# Work request
Each line of the material, from the first through the one containing "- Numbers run", is to be written out exactly.
[Start of section]
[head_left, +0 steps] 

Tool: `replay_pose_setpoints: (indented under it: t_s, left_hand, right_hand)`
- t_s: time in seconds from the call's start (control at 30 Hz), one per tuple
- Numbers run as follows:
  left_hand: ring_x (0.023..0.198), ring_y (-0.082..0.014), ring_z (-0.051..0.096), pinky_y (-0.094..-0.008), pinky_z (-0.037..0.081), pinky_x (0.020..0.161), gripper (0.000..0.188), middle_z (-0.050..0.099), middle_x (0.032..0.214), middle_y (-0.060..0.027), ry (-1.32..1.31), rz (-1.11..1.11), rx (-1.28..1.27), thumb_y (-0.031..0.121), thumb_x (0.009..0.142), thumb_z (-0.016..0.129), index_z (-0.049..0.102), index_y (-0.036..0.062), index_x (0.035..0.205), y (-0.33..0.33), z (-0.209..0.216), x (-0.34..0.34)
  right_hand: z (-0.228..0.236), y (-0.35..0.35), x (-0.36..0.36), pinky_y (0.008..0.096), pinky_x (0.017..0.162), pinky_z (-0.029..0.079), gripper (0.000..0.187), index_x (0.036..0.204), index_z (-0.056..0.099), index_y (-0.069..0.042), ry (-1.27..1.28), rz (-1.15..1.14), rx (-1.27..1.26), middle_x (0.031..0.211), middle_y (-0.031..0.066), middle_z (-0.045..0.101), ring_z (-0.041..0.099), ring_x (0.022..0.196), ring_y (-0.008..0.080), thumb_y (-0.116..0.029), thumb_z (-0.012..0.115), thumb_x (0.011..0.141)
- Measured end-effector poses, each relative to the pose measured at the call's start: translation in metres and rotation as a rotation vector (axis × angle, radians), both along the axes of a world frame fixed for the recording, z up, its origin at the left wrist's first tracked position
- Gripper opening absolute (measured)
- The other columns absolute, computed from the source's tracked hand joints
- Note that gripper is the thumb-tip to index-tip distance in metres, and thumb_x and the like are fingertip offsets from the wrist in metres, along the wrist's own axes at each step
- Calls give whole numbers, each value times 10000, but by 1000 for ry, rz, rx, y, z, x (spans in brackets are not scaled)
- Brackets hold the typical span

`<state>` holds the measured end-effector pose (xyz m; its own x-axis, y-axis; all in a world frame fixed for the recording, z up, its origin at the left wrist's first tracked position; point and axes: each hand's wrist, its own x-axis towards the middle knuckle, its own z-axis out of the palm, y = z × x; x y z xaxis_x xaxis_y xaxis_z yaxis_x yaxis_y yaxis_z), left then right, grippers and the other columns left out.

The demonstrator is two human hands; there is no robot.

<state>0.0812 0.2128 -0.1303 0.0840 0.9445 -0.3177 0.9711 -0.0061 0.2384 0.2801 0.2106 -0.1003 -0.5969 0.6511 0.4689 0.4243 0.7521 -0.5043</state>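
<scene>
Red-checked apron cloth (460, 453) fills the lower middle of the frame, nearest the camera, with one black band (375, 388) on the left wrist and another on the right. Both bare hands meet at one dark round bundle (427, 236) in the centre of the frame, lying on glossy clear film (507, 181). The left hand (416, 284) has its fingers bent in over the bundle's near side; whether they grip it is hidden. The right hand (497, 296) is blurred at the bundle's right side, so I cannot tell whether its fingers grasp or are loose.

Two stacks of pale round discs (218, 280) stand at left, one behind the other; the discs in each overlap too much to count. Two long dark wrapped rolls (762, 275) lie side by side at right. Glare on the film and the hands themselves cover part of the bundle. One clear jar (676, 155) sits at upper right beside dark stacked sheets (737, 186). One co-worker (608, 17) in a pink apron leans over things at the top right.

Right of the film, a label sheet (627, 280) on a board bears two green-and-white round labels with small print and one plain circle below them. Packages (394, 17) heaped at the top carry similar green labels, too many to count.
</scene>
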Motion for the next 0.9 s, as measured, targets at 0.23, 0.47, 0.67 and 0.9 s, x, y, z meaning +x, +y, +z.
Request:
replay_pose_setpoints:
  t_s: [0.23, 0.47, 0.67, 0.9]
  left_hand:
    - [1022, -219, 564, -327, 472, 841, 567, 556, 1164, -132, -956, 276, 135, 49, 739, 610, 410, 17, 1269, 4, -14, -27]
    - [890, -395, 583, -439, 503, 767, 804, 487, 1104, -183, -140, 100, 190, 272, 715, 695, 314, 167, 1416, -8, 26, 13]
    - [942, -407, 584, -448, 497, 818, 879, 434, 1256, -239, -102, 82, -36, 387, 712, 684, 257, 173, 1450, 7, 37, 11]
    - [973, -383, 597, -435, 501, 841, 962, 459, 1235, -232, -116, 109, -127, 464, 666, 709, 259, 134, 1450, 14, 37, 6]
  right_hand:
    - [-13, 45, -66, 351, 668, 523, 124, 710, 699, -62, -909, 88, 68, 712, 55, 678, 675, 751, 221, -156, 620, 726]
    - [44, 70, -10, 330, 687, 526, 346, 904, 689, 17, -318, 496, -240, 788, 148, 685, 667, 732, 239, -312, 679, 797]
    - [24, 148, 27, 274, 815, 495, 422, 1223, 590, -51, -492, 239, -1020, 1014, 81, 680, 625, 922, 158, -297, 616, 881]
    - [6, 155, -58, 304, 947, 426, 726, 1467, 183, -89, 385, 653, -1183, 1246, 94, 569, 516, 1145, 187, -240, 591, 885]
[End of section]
# Result of this exercise
[head_left, +0 steps] 

Tool: `replay_pose_setpoints: (indented under it: t_s, left_hand, right_hand)`
- t_s: time in seconds from the call's start (control at 30 Hz), one per tuple
- Numbers run as follows:

The answer contains nothing further.